Salvo’s topics include cloning, euthanasia, evolution and eugenics. It’s like a thoughtful version of “Wired” magazine, making it perfect for kids raised on the attention-grabbing graphics of today’s Internet. According to editor Bobby Maddex, that’s no accident. “The people who understand our mission the most are parents,” he says. They are e-mailing the editors about the changes they’ve observed in young-adult children who now question traditional morality.
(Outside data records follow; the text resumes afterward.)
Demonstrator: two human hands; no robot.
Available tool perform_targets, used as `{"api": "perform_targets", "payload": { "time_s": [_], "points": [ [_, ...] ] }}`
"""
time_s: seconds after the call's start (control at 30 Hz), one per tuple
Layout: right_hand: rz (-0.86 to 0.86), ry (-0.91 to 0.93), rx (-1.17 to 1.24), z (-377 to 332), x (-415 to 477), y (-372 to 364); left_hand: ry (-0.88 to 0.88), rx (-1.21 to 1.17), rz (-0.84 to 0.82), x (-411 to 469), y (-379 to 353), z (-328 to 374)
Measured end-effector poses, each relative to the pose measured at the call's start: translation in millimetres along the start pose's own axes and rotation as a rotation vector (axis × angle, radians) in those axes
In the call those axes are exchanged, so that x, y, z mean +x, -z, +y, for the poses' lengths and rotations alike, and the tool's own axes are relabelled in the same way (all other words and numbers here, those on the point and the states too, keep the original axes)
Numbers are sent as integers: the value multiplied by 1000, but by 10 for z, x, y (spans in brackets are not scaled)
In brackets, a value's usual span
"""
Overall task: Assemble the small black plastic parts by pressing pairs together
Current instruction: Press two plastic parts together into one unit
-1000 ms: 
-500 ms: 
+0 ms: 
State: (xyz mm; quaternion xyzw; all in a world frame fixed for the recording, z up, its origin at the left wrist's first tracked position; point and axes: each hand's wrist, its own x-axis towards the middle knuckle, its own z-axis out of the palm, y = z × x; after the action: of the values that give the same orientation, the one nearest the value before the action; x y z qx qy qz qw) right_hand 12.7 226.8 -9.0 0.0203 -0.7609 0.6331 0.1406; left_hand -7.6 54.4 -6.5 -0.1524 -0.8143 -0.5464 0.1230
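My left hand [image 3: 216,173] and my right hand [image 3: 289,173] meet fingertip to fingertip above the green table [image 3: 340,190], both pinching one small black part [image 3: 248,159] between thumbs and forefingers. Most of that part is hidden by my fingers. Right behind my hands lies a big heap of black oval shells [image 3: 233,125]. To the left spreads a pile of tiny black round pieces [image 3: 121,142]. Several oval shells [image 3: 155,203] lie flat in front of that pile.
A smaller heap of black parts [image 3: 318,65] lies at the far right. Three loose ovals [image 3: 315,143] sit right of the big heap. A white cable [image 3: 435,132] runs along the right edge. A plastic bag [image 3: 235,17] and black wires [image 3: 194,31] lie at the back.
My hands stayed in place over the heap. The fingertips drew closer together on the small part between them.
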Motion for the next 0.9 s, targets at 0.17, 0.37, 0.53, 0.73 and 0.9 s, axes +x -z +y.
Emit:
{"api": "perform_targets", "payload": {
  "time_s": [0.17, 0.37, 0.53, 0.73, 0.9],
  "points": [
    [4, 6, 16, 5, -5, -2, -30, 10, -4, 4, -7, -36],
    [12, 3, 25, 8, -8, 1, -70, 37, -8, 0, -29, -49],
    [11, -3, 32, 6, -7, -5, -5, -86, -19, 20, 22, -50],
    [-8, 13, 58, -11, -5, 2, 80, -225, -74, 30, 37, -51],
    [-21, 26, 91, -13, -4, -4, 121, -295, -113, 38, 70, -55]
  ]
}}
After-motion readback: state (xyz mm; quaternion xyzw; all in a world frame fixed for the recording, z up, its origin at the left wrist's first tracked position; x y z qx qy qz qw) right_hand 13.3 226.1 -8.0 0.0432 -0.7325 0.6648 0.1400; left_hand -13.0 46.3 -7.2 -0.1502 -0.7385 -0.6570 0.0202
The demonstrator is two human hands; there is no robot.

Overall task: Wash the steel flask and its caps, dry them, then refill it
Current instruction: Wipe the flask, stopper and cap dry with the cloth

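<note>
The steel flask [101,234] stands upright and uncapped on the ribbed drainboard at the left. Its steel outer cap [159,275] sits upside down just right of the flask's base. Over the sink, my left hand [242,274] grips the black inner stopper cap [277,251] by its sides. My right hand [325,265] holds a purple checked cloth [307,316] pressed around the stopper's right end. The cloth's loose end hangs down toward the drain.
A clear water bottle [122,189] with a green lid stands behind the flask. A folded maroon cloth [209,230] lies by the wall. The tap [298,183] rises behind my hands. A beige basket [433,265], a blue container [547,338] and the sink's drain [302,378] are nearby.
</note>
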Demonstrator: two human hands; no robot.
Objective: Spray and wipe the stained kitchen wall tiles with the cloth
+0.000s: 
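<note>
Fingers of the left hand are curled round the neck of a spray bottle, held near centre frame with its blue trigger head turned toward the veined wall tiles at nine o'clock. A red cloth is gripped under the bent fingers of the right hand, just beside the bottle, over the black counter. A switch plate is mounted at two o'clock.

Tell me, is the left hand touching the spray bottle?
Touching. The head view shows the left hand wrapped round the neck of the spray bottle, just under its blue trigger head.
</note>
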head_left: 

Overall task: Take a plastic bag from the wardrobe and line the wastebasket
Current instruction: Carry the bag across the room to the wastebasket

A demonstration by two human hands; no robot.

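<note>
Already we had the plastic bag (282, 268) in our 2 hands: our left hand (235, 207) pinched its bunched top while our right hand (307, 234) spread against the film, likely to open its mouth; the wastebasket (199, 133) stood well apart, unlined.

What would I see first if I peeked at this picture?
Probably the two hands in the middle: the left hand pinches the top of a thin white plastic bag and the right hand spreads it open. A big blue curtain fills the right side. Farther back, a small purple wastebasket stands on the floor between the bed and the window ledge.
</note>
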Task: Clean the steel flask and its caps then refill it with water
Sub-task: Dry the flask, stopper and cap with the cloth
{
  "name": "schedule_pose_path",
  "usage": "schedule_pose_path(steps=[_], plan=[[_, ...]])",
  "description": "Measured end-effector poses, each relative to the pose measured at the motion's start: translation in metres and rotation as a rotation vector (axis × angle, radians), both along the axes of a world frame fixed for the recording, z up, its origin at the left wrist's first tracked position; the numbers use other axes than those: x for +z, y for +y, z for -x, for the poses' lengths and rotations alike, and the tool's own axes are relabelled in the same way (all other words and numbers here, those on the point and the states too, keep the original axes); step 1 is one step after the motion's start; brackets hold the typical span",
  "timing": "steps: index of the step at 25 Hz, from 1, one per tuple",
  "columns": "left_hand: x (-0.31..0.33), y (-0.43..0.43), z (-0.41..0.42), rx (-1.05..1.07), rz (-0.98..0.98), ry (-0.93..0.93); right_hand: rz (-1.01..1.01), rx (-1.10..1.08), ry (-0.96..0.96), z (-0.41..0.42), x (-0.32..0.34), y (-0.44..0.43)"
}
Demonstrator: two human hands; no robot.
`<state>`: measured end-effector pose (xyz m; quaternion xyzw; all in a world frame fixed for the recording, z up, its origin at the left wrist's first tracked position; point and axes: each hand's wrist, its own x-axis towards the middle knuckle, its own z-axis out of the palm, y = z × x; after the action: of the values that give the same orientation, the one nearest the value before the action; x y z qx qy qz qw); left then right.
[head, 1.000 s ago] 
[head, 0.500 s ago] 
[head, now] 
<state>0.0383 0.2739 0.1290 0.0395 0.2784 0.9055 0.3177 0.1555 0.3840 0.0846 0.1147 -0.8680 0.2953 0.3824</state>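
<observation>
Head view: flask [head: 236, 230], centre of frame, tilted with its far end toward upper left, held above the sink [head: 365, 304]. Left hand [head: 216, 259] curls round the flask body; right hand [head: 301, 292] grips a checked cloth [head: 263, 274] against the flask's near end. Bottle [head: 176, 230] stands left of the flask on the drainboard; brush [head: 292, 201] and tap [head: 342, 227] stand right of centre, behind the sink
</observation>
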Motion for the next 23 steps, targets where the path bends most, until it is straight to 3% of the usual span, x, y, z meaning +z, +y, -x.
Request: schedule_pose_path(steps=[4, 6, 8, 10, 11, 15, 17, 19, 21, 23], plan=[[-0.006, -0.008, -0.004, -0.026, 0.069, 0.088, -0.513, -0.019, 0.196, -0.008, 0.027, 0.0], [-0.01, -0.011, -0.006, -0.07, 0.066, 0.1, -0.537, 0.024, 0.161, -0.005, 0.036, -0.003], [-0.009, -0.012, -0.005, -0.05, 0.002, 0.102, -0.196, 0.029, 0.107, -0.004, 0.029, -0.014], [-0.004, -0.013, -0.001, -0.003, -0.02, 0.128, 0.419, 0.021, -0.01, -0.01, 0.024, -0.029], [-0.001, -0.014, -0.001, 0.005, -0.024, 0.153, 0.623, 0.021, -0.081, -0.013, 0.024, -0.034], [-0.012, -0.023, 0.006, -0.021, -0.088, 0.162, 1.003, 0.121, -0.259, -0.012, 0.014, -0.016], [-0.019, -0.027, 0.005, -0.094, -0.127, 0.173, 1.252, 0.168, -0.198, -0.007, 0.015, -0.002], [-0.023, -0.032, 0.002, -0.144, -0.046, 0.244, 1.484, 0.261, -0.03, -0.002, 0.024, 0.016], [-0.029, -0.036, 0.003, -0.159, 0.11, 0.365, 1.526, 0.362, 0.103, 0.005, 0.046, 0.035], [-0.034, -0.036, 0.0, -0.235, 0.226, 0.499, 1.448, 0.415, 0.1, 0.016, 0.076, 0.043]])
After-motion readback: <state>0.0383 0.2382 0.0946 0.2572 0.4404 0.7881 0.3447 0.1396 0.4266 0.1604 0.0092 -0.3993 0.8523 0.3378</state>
So “they buy subscriptions for those children or leave the magazine lying around,” Maddex says.

Those who peruse the premier issue—you must give this glossy publication a chance and order at least one copy—will find articles such as “A Grave New World: When Science Trumps Religion, Our Personhood is the Casualty,” “Double Features: Hollywood’s Inconsistent Take on Cloning” and “Breed Between the Lines: Rewriting the ‘Book of Life.’” Throughout, the editors define the terms under discussion (which will help those unfamiliar with, say, the difference between “Darwinism” and “Neo-Darwinism”). 

It’s also nice to see, in a publication dedicated to some seriously weighty topics, such a brilliant use of witty humor to point out the absurdities in modern “morality.” For example, in one of several fake ads sprinkled throughout Salvo, we learn about the plusses and minuses of the latest in “suicide technology,” such as the “CoGenie.” (“Plus: The two carbon-monoxide generating chemicals pack a wallop, and the nasal prong fits comfortably without undue pinching. Minus: The tube connecting chemicals to nose can be unwieldy, especially during those annoying death spasms.”)

Clearly, this isn’t your grandfather’s magazine.

But that’s the point: Salvo is meant to appeal to young people whose main source of information is from a world gone mad. As in our euthanasia example, if you can show the unattractive side of “mercy killing/assisted suicide” in an irreverent way, you might get them thinking. From there, it’s a short step to the realization that religion isn’t just a bunch of made-up regulations. As Maddex notes, “Christianity has logical rules of behavior. It’s not arbitrary. There are concrete reasons one should behave morally.”

Those reasons are presented by what Maddex calls “young writers on the front lines,” writers who are “barraged by cultural influences” and who use those influences to turn a mirror back on the society that spawned them. After all, they’re trying to reach not only young adults who have fallen away from their traditional roots, but those who never enjoyed a traditional upbringing in the first place. The writers and editors “use the style and the language of the culture at large” to raise questions about where we’re headed as a society.

We live in an age filled with technological wonders. But those wonders—if managed by those who lack any mooring in traditional morality—could prove to be our undoing. Too many people seem content to step, worry-free, into a “brave new world” of science, confident that answers about what we should or shouldn’t do will come to us magically. Wrong. The time to pose hard questions is now—and the editors of Salvo are determined to ask them.